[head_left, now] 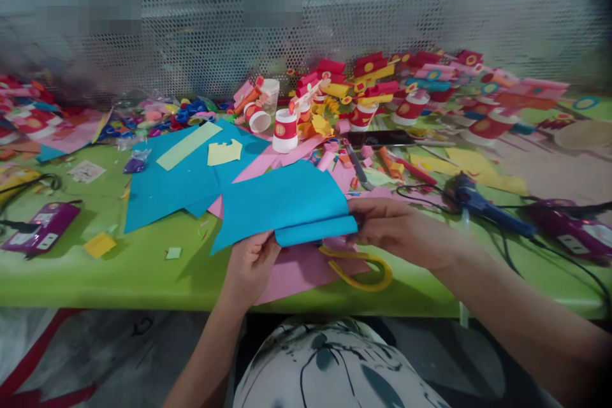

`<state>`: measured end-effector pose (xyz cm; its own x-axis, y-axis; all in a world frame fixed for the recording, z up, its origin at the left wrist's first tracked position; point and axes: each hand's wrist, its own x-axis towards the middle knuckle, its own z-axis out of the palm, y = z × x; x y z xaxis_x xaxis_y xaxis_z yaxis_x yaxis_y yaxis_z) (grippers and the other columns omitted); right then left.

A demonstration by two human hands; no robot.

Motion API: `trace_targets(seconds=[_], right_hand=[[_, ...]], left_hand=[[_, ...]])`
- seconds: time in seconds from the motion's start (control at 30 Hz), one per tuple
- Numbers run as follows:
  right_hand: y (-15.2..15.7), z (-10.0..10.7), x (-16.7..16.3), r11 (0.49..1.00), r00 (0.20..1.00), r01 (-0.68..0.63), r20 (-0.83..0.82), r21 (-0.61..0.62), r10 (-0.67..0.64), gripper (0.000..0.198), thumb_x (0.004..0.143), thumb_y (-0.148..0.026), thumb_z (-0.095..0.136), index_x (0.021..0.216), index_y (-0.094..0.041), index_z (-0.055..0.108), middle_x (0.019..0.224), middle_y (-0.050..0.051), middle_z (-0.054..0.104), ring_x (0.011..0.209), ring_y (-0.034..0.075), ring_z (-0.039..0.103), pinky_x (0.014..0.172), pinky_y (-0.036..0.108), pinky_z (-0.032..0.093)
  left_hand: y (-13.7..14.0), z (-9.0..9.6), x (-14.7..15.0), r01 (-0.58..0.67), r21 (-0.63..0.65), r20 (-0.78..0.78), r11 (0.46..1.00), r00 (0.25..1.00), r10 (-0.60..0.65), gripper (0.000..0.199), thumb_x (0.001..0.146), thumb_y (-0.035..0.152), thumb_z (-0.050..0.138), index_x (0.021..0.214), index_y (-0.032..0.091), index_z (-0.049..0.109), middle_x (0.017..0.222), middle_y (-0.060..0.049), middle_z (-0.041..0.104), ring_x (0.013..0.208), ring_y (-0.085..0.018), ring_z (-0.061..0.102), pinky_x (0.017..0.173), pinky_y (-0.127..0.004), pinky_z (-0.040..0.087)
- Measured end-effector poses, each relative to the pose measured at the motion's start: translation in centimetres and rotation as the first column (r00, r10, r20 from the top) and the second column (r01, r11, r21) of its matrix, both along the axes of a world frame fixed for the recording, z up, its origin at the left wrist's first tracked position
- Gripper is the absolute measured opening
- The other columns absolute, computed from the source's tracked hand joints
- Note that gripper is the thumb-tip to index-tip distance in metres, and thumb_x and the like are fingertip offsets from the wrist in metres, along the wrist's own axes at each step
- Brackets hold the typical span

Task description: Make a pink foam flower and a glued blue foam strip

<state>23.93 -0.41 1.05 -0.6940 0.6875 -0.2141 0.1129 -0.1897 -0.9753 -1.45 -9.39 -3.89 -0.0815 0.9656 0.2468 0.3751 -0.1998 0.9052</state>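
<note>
A sheet of blue paper [287,194] is between my two hands, its near edge rolled into a tube. My left hand [252,262] pinches the left end of the rolled edge. At the right end, the fingers of my right hand [396,226] close round the paper; some fingertips are hidden behind it. Beneath the sheet lie pink paper [296,274] and a curled yellow paper strip [382,277]. Farther left, larger blue paper [167,197] lies flat, with a pale green strip [189,145] and a cut yellow piece [224,152] on it.
A blue glue gun [492,207] with black cords lies to the right. Purple power strips sit at the left [43,229] and right [574,229]. Red-and-white paper cups [285,131] and several paper models [373,76] line the back, before a perforated metal panel [191,32].
</note>
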Motion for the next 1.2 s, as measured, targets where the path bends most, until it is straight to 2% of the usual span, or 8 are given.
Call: trace_targets(seconds=[0.1,0.2,0.33,0.43,0.6,0.73,1.03,1.2], right_hand=[[0.2,0.0,0.0,0.976,0.995,-0.017,-0.097,-0.217,-0.004,0.042,0.077,-0.013,0.072,0.119,-0.019,0.071,0.094,0.004,0.077,0.08,0.015,0.072,0.07,0.024,0.056],[0.1,0.0,0.0,0.955,0.988,-0.036,-0.152,-0.296,-0.01,0.046,0.078,-0.012,0.074,0.123,-0.019,0.069,0.097,0.004,0.079,0.081,0.014,0.073,0.072,0.022,0.056],[-0.1,-0.1,0.0,0.935,0.976,-0.045,-0.214,-0.351,-0.033,0.039,0.079,-0.016,0.075,0.117,-0.019,0.073,0.099,0.006,0.079,0.088,0.018,0.076,0.079,0.027,0.059],[-0.2,-0.1,-0.1,0.921,0.965,0.015,-0.236,-0.389,-0.115,0.035,0.078,-0.019,0.076,0.113,-0.022,0.077,0.103,0.006,0.079,0.09,0.02,0.076,0.082,0.031,0.061],[-0.5,0.1,-0.5,0.911,0.942,0.222,-0.166,-0.349,-0.293,0.025,0.073,-0.025,0.082,0.098,-0.02,0.081,0.084,0.004,0.079,0.075,0.018,0.073,0.066,0.028,0.063],[-0.7,0.3,-0.6,0.901,0.93,0.315,-0.091,-0.299,-0.356,0.024,0.07,-0.027,0.087,0.093,-0.02,0.081,0.073,0.001,0.076,0.064,0.016,0.071,0.06,0.027,0.062],[-0.1,-0.5,-0.5,0.91,0.956,0.262,-0.04,-0.322,-0.29,0.033,0.067,-0.034,0.091,0.092,-0.018,0.079,0.076,0.001,0.075,0.055,0.013,0.069,0.056,0.025,0.061],[0.2,-0.9,-0.5,0.919,0.97,0.22,-0.027,-0.328,-0.241,0.034,0.064,-0.035,0.093,0.089,-0.016,0.079,0.071,0.001,0.073,0.054,0.012,0.068,0.053,0.024,0.061]], left_hand=[[0.0,0.0,-0.1,-0.001,-0.015,-0.001,1.0,1.0,0.0,0.028,0.095,0.028,0.056,0.075,0.017,0.072,0.071,-0.002,0.068,0.072,-0.018,0.064,0.069,-0.024,0.051],[0.0,-0.2,-0.3,-0.001,-0.059,0.053,0.998,0.999,0.004,0.027,0.094,0.028,0.058,0.075,0.016,0.073,0.07,-0.002,0.067,0.069,-0.016,0.06,0.066,-0.024,0.048],[0.3,-1.0,-0.7,0.034,-0.155,0.232,0.987,0.973,0.003,0.028,0.092,0.034,0.065,0.073,0.016,0.075,0.072,-0.003,0.07,0.072,-0.017,0.062,0.07,-0.025,0.051],[0.6,-1.4,-0.9,0.109,-0.208,0.472,0.972,0.882,0.002,0.025,0.089,0.04,0.071,0.085,0.016,0.08,0.082,-0.004,0.075,0.076,-0.018,0.067,0.074,-0.028,0.056],[0.8,-1.6,-0.7,0.145,-0.262,0.642,0.954,0.764,0.06,0.031,0.082,0.042,0.079,0.097,0.015,0.082,0.083,-0.007,0.077,0.066,-0.018,0.069,0.065,-0.03,0.06],[0.8,-1.4,-0.5,0.091,-0.244,0.607,0.966,0.791,0.078,0.029,0.08,0.041,0.081,0.093,0.016,0.083,0.076,-0.005,0.076,0.065,-0.017,0.068,0.065,-0.028,0.059],[0.6,-0.6,-0.7,0.051,-0.127,0.293,0.991,0.956,-0.011,0.026,0.093,0.037,0.066,0.084,0.018,0.082,0.073,-0.003,0.072,0.072,-0.018,0.064,0.068,-0.027,0.052],[0.6,-0.6,-0.7,0.036,-0.107,0.179,0.994,0.984,-0.016,0.028,0.094,0.034,0.063,0.079,0.018,0.08,0.072,-0.002,0.07,0.071,-0.017,0.061,0.069,-0.026,0.049]])
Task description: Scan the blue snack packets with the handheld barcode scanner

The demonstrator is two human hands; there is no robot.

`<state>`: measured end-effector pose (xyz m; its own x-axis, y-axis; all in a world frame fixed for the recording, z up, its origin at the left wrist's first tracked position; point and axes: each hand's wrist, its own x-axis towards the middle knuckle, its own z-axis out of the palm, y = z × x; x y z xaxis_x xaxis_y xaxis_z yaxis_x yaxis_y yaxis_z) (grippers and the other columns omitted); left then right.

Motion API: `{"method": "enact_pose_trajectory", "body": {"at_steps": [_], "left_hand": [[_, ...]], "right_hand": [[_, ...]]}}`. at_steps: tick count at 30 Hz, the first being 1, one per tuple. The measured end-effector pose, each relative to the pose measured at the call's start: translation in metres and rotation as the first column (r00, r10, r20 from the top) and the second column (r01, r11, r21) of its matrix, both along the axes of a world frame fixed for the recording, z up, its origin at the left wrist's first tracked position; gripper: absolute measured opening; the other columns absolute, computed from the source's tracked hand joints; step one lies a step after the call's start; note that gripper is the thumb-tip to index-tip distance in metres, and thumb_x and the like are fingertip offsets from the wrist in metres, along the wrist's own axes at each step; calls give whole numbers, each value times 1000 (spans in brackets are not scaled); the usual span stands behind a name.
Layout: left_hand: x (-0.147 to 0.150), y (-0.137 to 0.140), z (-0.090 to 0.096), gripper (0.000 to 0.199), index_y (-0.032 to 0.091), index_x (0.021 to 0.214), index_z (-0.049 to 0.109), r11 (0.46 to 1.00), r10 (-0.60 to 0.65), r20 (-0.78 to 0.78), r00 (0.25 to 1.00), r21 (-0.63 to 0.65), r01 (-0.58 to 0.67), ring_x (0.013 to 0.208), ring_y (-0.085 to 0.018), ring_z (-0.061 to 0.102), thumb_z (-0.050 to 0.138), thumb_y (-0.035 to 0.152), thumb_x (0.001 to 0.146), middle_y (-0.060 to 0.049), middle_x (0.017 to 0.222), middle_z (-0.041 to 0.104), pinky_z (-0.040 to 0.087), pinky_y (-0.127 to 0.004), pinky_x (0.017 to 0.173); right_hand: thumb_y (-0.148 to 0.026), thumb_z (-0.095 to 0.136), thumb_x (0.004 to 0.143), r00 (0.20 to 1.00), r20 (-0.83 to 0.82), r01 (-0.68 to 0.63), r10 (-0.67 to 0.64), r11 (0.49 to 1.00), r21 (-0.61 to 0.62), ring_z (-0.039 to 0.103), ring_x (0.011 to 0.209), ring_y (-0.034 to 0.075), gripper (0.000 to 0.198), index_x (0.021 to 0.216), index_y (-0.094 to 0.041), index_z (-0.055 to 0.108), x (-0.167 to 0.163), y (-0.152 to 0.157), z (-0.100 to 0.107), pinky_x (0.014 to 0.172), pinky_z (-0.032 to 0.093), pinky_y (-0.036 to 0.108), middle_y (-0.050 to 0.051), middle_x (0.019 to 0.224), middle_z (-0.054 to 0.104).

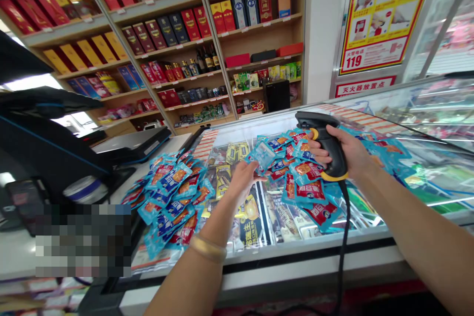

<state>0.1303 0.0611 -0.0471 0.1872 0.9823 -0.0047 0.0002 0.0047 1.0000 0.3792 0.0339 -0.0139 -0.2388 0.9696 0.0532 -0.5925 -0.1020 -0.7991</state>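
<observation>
Opposite a “119” poster (388, 15), the left hand (243, 178) grips a packet (262, 157), the right hand (351, 152) a scanner (335, 158).

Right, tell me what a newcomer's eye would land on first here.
The black-and-yellow scanner stands out first, gripped in the right hand over a pile of blue-and-red packets. At that pile's left edge, the left hand holds a single packet, with another heap farther left. Beyond, at upper right, hangs a bright red-and-yellow poster.
</observation>
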Motion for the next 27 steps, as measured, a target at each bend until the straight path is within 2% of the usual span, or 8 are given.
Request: {"method": "enact_pose_trajectory", "body": {"at_steps": [2,5,12,19,23,27], "left_hand": [[2,1,-4,19,17,66,58,998,36,132,991,-47,-30,70,-18,71,58,29,80,-2,60,65,59,-40,83],[6,1,-5,20,17,64,59,999,53,186,981,-9,-53,76,-19,72,58,28,80,-2,59,65,56,-45,93],[8,2,-3,17,17,69,62,996,76,218,973,26,-83,83,-23,73,60,31,78,-3,64,70,53,-49,97],[7,1,-4,21,16,69,64,998,38,217,976,42,-48,88,-23,73,60,33,81,-5,68,72,52,-48,98],[11,0,-4,21,16,85,69,997,45,169,985,54,-55,86,-21,73,59,34,83,-4,73,73,56,-43,92],[8,0,-1,39,18,122,63,966,158,76,984,195,-170,76,-17,72,54,29,86,-1,84,73,59,-38,83]], "right_hand": [[-38,54,88,999,10,-41,41,999,-28,37,47,9,20,84,-18,58,-4,-2,0,35,39,19,1,70,46],[-35,57,87,993,29,-112,114,992,-53,39,47,8,19,84,-17,58,-9,-4,-2,37,40,17,1,68,49],[-36,59,87,963,61,-258,262,963,-74,43,49,10,19,82,-17,54,-14,-4,-10,38,41,19,3,68,52],[-34,58,87,968,56,-242,246,968,-66,42,49,9,17,87,-17,56,-15,-2,-11,38,40,19,3,70,51],[-34,58,86,971,75,-222,227,972,-70,42,50,10,17,88,-18,56,-15,-3,-11,37,40,20,3,70,51],[-35,58,86,985,62,-159,162,986,-45,40,49,10,17,86,-19,57,-19,-4,-6,37,41,20,2,69,49]]}}
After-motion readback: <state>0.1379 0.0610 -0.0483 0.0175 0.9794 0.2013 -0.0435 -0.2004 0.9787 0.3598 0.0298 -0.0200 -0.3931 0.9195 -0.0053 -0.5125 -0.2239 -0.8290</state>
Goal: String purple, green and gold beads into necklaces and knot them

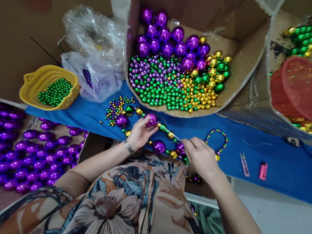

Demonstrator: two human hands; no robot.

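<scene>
My left hand [140,133] pinches a large shiny purple bead [151,120] between thumb and fingers. A thin metal needle [168,131] runs from this bead to my right hand [201,156], whose fingers are closed around its other end. Below and around both hands, a strand of purple, gold and green beads [158,146] curves over the blue cloth [247,142]. Close to my left hand lie a purple bead [121,120] and a pile of small mixed beads [115,107]. Whether the needle passes fully through the held bead is hidden by my fingers.
Ahead stands a cardboard box [174,113] of loose beads. A yellow basket [25,89] of green beads and plastic bags [102,80] sit left. Rightward lie a small bead loop [226,139], thread snips [244,164] and a pink lighter [263,171]. A red bucket [281,90] is beyond.
</scene>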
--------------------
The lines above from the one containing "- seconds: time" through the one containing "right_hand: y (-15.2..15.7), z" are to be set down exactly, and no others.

- seconds: time in seconds from the motion's start (control at 30 Hz), one per tuple
- Numbers run as follows:
  right_hand: y (-15.2..15.7), z (-10.0..10.7), x (-16.7..16.3), r11 (0.49..1.00), r00 (0.20..1.00), r01 (-0.68..0.63), r20 (-0.83..0.82), r21 (-0.61..0.62), r10 (-0.67..0.64), gripper (0.000..0.198), thumb_x (0.004..0.143), thumb_y (-0.148..0.026), thumb_z (-0.095..0.136), index_x (0.021..0.216), index_y (-0.094..0.041), index_z (-0.055..0.108), middle_x (0.019..0.224), middle_y (-0.050..0.051), middle_z (-0.054..0.104), ring_x (0.011..0.209), ring_y (-0.034..0.075), ring_z (-0.039..0.103), pinky_x (0.014..0.172), pinky_y (-0.036..0.108), pinky_z (-0.032..0.093)

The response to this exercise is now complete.